Rep. Bob Good speaks at the 5th District Republican convention. Photo by Markus Schmidt.

In a recent appearance before the Campbell County School Board, Rep. Bob Good renewed his call to put cameras in classrooms so that “parents and family guardians can dial in at any time and see what’s happening in the classroom.”

The goal, Good said, is to make sure that teachers are not filling the heads of impressionable students with “radical leftist indoctrination,” as he put it in a tweet. “We want to make sure there’s not indoctrination going on in the schools,” the Campbell County Republican told the board. “That’s happening all across the country.”

For the sake of argument, let’s assume that this is something we want to do, policywise. Here are some practical considerations that would need to be addressed if we want to put cameras in the classroom.

  1. Student privacy. We have had a federal law about the privacy of student records since at least 1974, with the Family Educational Rights and Privacy Act of 1974, also known as the Buckley Amendment, after then-U.S. Sen. James Buckley, R-New York. In recent years, schools have become even more skittish about privacy issues. When I was with The Roanoke Times, I spent seven years running a chain of weekly newspapers that published a lot of school-related material. More than once, we got calls from a parent upset that their child wasn’t listed in the honor roll we had published. Every single time, the reason was the same: The parent hadn’t signed the school’s required form for disclosing such information. Whenever a photographer was allowed into a school to photograph something, teachers had to separate out the kids who could be photographed from those who couldn’t be. So how will this work if we’re putting cameras in classrooms for live broadcasts? The camera’s presumably focused on the teacher, not the students, but teachers often move around – and students sometimes come to the front of the class to make presentations or whatnot.
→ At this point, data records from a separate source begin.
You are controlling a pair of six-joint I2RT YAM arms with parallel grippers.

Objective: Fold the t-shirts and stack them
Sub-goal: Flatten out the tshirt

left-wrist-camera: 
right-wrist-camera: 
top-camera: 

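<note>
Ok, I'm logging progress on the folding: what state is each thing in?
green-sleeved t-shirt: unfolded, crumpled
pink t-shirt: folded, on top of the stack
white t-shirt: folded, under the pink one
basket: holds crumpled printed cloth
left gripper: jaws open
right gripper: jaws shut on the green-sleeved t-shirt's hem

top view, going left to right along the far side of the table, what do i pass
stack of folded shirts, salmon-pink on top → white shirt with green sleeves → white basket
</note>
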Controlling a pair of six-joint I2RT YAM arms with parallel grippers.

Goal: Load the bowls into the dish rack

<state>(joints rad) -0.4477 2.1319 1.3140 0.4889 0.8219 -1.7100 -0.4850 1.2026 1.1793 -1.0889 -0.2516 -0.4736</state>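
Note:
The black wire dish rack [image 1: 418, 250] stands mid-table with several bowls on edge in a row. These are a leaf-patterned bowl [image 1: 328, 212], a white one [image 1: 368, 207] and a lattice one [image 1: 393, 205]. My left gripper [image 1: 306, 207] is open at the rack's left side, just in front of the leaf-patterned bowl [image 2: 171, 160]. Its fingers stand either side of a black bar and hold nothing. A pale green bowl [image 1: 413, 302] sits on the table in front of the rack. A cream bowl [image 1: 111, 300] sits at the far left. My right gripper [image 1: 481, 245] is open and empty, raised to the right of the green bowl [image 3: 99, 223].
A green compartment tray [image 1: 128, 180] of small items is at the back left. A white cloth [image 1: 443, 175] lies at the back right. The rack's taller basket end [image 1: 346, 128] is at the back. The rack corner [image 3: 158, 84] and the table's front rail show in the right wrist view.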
    Even if we never see a student on camera, we would hear some students being mentioned – as teachers call on students, or discipline them for talking in class, chewing gum, putting frogs down somebody’s back, whatever it is kids do these days. We live in a litigious age. What happens when some parent doesn’t like it that his or her precious Little Johnny is being publicly chastised for being a hellion? What about a student who wants to discuss some sensitive personal issue with a teacher – be it turning in Little Johnny for vaping in the boy’s room or something more serious? How would that work if the teacher is wired up? Somehow we will need to square cameras in the classroom with these privacy issues.

Good, in his comments to the Campbell County School Board, likened cameras in the classroom to police body cameras. There’s one key difference, though: The goal here with schools is that these cameras broadcast live. That’s not the case with police body cameras. To get access to those police recordings, you have to file a Freedom of Information Act request and, because you’re getting the recording after the fact, the department has the opportunity to redact whatever portions it considers lawfully redactable. There’s no redacting a live video.

2. Access. Good spoke of “parents and family guardians” having access to the broadcast, so we’re probably not talking here about something the general public would be able to view. Still, we need to think through the logistics of a site that’s available through a password. I hate to break the news but technology often doesn’t work. One of the many reasons that Cardinal News doesn’t have a paywall is that I remember the hassle of the newspaper to manage one. People forget their password. Passwords can be automatically regenerated, but sometimes things still don’t work. People need to be walked through how to clear their cookies or empty their cache. Who handles the customer service requests for cameras in the classroom when some parent’s feed doesn’t work? Then there’s the other end of the technology. I’ve been around community theater where sometimes performers are mic’d up. I’ve also been around community theater where those microphones don’t work. That’s not a reason not to have cameras in the classroom if someone is philosophically inclined to want them, but these are technical details that will come up. We’ll also have to factor in the inevitable requests from someone – presumably that parent or guardian – to rewatch a broadcast. That will take somebody’s staff time. I also wonder about the potential for litigation: Little Johnny is getting suspended for doing a particular bad deed but his family alleges that Little Jimmy did the same thing but did not, and they can prove it if only they had access to the video.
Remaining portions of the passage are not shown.